Carrying out this single overriding task requires coordinating the activity of the autonomic nervous system and the endocrine system, and ultimately influences several important behaviors. Thus energy metabolism is regulated by control of feeding, drinking, and digestion. Body temperature is monitored and maintained at a constant level (37 to 38°C [98.6 to 100.4°F] in humans) by a complex interplay of behavior and activity in several body systems, and reproductive behavior is coordinated with endocrine regulation of the reproductive organs. Blood pressure and composition of the blood plasma are regulated by hypothalamic mechanisms. The expression of emotions such as fear, rage, and anger are partly controlled by the hypothalamus, and it even helps regulate sleep and levels of consciousness.
Location/Anatomy
The hypothalamus is a thin (3 to 4 millimeters [.118 to .157 inches] in thickness) plate of neural tissue found along either side of the front end of the third ventricle (one of the fluid-filled cavities inside the brain). Deeply buried in the brain, near the center of the cranial cavity, it lies just below the thalamus (a relay center for sensory and motor pathways in the brain). It is almost completely hidden by the overlying cerebral hemisphere, although when a brain is removed for study, the hypothalamus is visible on the basal surface.
The hypothalamus has a special structural and functional relationship with the pituitary gland, which dangles below it, attached by a thin stalk of nerve fibers. Important information passes along both the nerve fibers and the blood vessels of this stalk.
Working Principles
About ten or eleven small, indistinct nuclei (nerve cell groups) are packed into the hypothalamus. Reflecting their complex and highly specialized functions, the cells here use several unusual means of cell-to-cell communication.
Some hypothalamic cells are specialized to detect the presence and the concentration of large molecules such as hormones circulating in the blood and tissue fluids. They are able to do this because even the capillaries here are specialized. Unlike other brain vessels, they permit large molecules like hormones to leak into the tissues and carry signals to the neurons.

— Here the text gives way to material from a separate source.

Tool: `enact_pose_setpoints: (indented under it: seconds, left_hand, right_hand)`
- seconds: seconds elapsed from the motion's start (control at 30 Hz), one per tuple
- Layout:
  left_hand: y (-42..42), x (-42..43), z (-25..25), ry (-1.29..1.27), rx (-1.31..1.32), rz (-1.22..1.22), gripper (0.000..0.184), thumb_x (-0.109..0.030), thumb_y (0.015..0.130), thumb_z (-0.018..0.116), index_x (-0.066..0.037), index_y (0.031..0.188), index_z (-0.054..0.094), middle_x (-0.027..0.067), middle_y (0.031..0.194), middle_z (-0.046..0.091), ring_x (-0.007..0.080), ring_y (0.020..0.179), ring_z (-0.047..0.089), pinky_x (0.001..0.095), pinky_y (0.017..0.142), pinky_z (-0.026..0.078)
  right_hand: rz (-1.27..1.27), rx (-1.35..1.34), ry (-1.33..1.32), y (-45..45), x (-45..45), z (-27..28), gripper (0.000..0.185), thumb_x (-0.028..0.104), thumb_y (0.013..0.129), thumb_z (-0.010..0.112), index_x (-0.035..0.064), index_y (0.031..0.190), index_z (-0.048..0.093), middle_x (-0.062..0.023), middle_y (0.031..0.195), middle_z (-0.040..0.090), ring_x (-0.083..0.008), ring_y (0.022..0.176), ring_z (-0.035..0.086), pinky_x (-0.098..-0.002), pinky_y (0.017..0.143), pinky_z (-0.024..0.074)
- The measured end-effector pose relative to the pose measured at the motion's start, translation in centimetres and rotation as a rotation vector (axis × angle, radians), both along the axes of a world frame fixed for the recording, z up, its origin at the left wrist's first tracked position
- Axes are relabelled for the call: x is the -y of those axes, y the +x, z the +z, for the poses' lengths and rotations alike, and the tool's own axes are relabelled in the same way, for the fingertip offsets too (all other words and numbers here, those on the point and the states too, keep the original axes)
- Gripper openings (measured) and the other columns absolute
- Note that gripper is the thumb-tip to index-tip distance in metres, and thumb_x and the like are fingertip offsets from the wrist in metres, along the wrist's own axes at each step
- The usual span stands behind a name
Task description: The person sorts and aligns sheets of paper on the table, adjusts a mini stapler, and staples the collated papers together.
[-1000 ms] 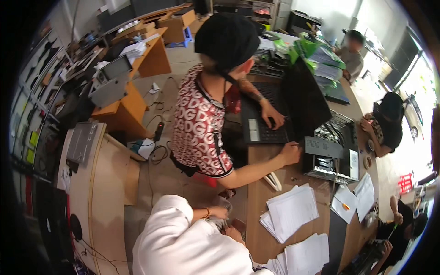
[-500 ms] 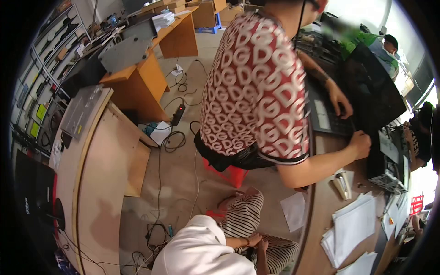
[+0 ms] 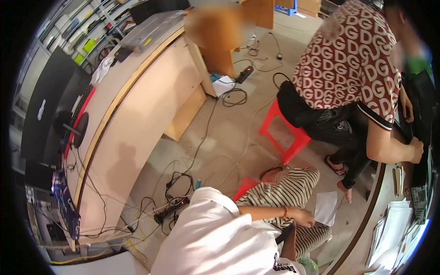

Hypothalamic neurons also receive information from other body and brain areas by way of electrical impulses conducted from many sensory sources (signaling pain, vision, and blood pressure, for example) scattered through the body. Other hypothalamic neurons respond by changing their firing pattern when there are changes in the desired values of variables such as blood (body) temperature, glucose concentration, or salt concentrations in the body fluids.
When the hypothalamus, using signals like those just described, establishes a need for response, hypothalamic cells influence other cells in two ways. Like other neurons, they send electrical signals (action potentials) to stimulate or inhibit cells in other regions of the brain and body. In addition, some release chemicals (hormones), usually small proteins called peptides, into the bloodstream so they can act on target cells at a considerable distance.
Anatomic location of the hypothalamus, in relation to the thalamus and pituitary gland.
Localized Hypothalamic Functions
Two of the most prominent hypothalamic nuclei (because their neurons are large) are the paraventricular nucleus and supraoptic nucleus. Upon appropriate stimulation, cells in these nuclei secrete (release) two hormones into the bloodstream. Oxytocin causes uterine contraction during birth and induces milk release in females with young. Antidiuretic hormone (ADH) travels to the kidneys to help the body retain water by decreasing urinary output.
Several other hypothalamic nuclei, mostly located in the anterior area, respond to several different hormones circulating in the body. When hormone levels change, cells in these nuclei release peptide signaling molecules into a special system of blood vessels that carry them to the anterior lobe of the pituitary. These peptides cause pituitary cells to either increase or decrease the secretion of one of about eight specific hormones into the bloodstream. This basic mechanism regulates blood levels of growth hormone, adrenocorticotropic hormone (for response to stress), thyrotropin (regulating basal metabolism), and the several hormones that regulate the reproductive organs and sexual behavior.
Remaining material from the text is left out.